Assignment: Your task is to write out the lines from the line containing "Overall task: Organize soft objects" through the last line of the material, exactly.

====== Data section

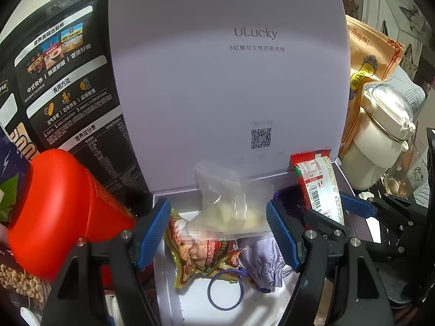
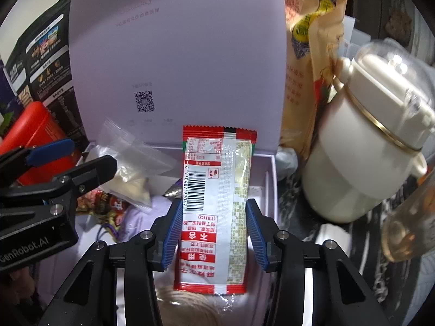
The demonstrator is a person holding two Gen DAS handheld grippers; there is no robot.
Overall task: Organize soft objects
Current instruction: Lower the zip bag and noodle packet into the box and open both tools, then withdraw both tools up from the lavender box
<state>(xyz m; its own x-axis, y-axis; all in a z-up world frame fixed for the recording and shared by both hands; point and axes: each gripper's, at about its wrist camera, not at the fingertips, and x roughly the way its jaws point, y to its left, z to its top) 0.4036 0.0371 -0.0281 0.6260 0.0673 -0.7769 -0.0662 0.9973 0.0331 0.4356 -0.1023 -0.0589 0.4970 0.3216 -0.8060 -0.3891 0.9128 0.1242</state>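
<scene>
Right gripper, pointing steeply down into an open lavender box: blue ribbed pads flanking a red-and-white snack packet that stands upright between them; a narrow gap visible at the right-hand pad, the left pad at the packet's edge, so whether the packet is truly clamped cannot be told with certainty. Packet's barcode side facing the camera, its top edge level with the foot of the raised lid.

Left gripper, likewise angled down over the same box: jaws spread wide, pads clear of everything, nothing gripped. Between and beyond the pads, a clear zip bag of pale pieces, leaning against the lid and resting atop a red-and-green snack bag. Just right of that bag, a bunched lavender cloth pouch with a dark blue cord loop lying on the white box floor. In the right wrist view, a coil of light twine at the near end of the box, below the packet.

Outside the box: red bottle and black printed pouch to the left; cream lidded flask and orange-tan bag to the right.
</scene>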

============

Written response:
Overall task: Organize soft objects
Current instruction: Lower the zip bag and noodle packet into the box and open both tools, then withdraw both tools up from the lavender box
<state>(xyz m; its own x-axis, y-axis; all in a z-up world frame fixed for the recording and shared by both hands; point and axes: each gripper's, at about its wrist camera, not at the fingertips, and x roughly the way its jaws point, y to its left, z to its top) 0.4036 0.0371 -0.0281 0.6260 0.0673 -0.7769 -0.0662 0.9973 0.0331 0.4356 -0.1023 -0.0589 0.4970 0.3216 -0.8060 -0.3891 0.9128 0.1242</state>
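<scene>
Right gripper, pointing steeply down into an open lavender box: blue ribbed pads flanking a red-and-white snack packet that stands upright between them; a narrow gap visible at the right-hand pad, the left pad at the packet's edge, so whether the packet is truly clamped cannot be told with certainty. Packet's barcode side facing the camera, its top edge level with the foot of the raised lid.

Left gripper, likewise angled down over the same box: jaws spread wide, pads clear of everything, nothing gripped. Between and beyond the pads, a clear zip bag of pale pieces, leaning against the lid and resting atop a red-and-green snack bag. Just right of that bag, a bunched lavender cloth pouch with a dark blue cord loop lying on the white box floor. In the right wrist view, a coil of light twine at the near end of the box, below the packet.

Outside the box: red bottle and black printed pouch to the left; cream lidded flask and orange-tan bag to the right.
</scene>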

No further output is required for this exercise.